It's a big year for talking politics. But, is it a good idea to engage in these discussions in your office, in your meetings, or in your shared spaces? When does a lively discussion turn into something that breeds negativity, tension, and hard feelings?
My friend, Scott Davidson, and I exchanged Facebook messages about politics this morning, as we do frequently. Although we both love talking about politics, we're both tired of it today. Exhausted, actually. Scott is a conservative Republican who's lamenting his party's nominee, and I'm an Independent (who votes Democratic) who just wishes CNN's "best political team on television" would decide ours. I'm a bit burnt out on it all.
Last night I was in a fraternity house dining room, and a huge verbal battle erupted between two brothers. Fingers were pointing and voices were raised. Meanwhile, CNN was broadcasting election results from Rhode Island on the flat screen television 10-feet away. I couldn't tell if it was in fun or if these two brothers are on the verge of violence.
All the women in my office are Republicans, and all the men are Democrats. I wish I could tell you that we're having highly intellectual discussions about issues around the lunch table, but that would be a lie. The women get testy the minute you bring up anything political. They literally shut down, roll eyes, and assume a defensive physical posture. We're all avoiding the topic of politics like the plague.
Doing a little research this morning, I found this, from Recruiting Trends:
Is talking politics at work still frowned upon? It may be a thing of the past suggests a recent Workplace Insights survey, revealing that while 50% of American workers actually do talk politics in the office, 47% listen and keep their political views to themselves, and only 3% report that they “don’t know”. The survey, developed by Adecco, a Global Fortune 500 company and specialist in workforce solutions, further suggests that among the younger generation, however, the percentage increases to 61% - a dramatic jump from the 45% of Millennials who report discussing politics at work during the 2004 presidential election. Even though half of respondents do talk politics at work, 62% state that they do not know which candidate their colleagues plan on voting for. “Being politically correct at the office means communicating carefully and inclusively when politics is on the agenda,” says Bernadette Kenny, Chief Career Officer of Adecco USA. “Although the presidential primaries are a hot topic right now, it’s important to leave the more heated debates outside of the workplace in order to keep things professional. We need to be aware that our opinions on key political issues and the candidates can affect how we’re viewed at the office by our managers, peers and direct reports, and that impact can last long after the last votes have been tallied,” adds Kenny.
It's something to think about. While many of us really enjoy a spirited discussion about political issues, some people hate it. Should we encourage political discussion or actively discourage it? I'm not sure. There's a part of me that says political discussion is an important part of being members of a democracy, even when there is disagreement. Part of me thinks that if it results in hurt feelings and tension, then it might be best kept out of the workplace, out of your organization's events and meetings.
Perhaps the answer is that political discussion belongs in voluntary environments.

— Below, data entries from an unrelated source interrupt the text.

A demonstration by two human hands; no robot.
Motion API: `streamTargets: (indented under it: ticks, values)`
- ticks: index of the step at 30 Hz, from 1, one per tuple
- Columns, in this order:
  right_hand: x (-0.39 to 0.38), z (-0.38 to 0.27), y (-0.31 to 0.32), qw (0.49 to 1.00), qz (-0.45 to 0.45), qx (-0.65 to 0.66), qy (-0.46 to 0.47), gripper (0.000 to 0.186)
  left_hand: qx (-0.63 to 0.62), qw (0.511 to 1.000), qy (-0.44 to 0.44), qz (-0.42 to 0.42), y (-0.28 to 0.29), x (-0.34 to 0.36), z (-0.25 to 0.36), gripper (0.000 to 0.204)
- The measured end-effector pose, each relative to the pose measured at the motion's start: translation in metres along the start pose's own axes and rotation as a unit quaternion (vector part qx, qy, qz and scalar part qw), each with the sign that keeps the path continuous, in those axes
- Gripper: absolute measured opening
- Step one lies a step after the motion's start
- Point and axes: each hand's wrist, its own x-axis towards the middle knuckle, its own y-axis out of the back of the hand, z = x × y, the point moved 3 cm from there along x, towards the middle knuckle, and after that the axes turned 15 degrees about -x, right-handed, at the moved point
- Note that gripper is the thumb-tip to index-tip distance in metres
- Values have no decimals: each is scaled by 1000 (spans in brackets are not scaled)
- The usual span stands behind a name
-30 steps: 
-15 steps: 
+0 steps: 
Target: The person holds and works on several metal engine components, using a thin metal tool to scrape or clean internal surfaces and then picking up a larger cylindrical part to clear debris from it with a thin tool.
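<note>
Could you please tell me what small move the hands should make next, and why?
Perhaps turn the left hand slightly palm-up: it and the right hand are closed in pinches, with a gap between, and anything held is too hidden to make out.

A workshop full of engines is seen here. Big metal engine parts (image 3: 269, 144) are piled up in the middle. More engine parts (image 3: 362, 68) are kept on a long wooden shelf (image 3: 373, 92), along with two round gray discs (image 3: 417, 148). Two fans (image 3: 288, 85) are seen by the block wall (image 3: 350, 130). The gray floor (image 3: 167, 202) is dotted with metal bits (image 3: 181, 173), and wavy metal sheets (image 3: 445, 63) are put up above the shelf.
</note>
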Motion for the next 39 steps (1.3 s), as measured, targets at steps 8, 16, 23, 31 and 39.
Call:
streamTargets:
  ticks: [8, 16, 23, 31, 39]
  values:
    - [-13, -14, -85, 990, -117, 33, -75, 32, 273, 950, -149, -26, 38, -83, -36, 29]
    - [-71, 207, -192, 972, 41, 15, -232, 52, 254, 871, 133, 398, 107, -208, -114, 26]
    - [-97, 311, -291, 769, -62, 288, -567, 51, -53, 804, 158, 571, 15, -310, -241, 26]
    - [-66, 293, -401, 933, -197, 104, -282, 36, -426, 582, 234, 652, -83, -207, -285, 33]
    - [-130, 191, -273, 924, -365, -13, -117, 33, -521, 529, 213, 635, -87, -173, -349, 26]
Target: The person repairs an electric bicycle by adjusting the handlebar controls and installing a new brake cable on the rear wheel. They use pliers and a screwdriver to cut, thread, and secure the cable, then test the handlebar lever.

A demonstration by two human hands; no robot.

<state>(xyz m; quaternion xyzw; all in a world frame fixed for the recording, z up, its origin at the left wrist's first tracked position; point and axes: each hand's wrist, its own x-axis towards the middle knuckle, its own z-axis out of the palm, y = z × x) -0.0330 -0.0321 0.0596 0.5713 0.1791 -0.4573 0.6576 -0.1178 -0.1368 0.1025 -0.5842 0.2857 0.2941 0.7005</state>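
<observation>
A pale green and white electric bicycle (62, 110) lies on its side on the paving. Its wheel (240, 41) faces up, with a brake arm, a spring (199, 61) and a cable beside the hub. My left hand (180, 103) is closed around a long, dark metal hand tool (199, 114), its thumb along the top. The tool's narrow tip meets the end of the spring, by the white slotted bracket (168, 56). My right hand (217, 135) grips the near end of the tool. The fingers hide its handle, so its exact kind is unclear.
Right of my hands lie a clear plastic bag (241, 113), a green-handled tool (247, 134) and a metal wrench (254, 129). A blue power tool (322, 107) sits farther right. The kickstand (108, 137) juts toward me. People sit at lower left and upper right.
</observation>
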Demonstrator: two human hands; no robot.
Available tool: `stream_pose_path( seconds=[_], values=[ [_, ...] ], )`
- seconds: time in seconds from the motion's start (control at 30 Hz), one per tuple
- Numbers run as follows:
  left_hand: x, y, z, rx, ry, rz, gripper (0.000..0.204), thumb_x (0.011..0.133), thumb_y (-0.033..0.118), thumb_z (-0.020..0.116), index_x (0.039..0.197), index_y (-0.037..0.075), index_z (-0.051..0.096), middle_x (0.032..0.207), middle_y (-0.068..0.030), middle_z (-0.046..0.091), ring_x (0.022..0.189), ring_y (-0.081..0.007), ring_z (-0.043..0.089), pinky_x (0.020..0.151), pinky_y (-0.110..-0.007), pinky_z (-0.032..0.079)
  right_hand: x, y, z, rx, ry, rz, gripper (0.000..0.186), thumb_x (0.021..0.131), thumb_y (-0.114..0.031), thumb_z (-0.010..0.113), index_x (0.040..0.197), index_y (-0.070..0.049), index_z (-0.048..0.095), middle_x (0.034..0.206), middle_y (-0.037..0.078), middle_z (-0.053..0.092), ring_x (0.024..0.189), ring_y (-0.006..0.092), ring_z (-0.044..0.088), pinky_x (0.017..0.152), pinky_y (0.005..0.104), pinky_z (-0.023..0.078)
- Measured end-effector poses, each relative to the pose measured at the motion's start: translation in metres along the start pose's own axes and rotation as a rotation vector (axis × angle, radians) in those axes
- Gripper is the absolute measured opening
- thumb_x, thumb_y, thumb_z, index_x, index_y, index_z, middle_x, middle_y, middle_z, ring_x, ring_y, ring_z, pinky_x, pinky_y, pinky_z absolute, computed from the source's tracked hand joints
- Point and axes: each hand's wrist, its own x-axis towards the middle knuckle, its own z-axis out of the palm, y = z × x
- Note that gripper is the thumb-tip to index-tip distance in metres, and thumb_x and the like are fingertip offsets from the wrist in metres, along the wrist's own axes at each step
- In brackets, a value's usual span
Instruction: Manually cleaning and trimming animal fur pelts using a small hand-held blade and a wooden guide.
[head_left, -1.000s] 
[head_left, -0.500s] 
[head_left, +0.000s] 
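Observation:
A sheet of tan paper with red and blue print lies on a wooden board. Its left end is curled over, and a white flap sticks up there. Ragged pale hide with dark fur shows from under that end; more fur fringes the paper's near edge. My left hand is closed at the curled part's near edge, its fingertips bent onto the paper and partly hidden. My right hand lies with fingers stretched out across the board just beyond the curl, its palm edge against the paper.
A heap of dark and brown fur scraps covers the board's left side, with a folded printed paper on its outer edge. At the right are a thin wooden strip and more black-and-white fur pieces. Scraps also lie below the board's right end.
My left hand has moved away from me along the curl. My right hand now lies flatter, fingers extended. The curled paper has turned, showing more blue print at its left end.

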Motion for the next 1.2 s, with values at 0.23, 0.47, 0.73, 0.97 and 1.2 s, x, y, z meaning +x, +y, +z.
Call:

If people want to engage in these discussions, let them do it in coffee shops or other places where they can choose to be there, or choose to leave. But, don't do it in the dining room when some people are just trying to eat or relax from a busy day. Don't make your apartment a war zone if your roommate doesn't enjoy parsing the differences on health care policy as much as you do.
Perhaps it's not a good thing in an environment like work or an organizational meeting or a fraternity house where people can't escape. In a year when everyone seems to be talking politics, maybe the smart thing is to show a bit of restraint.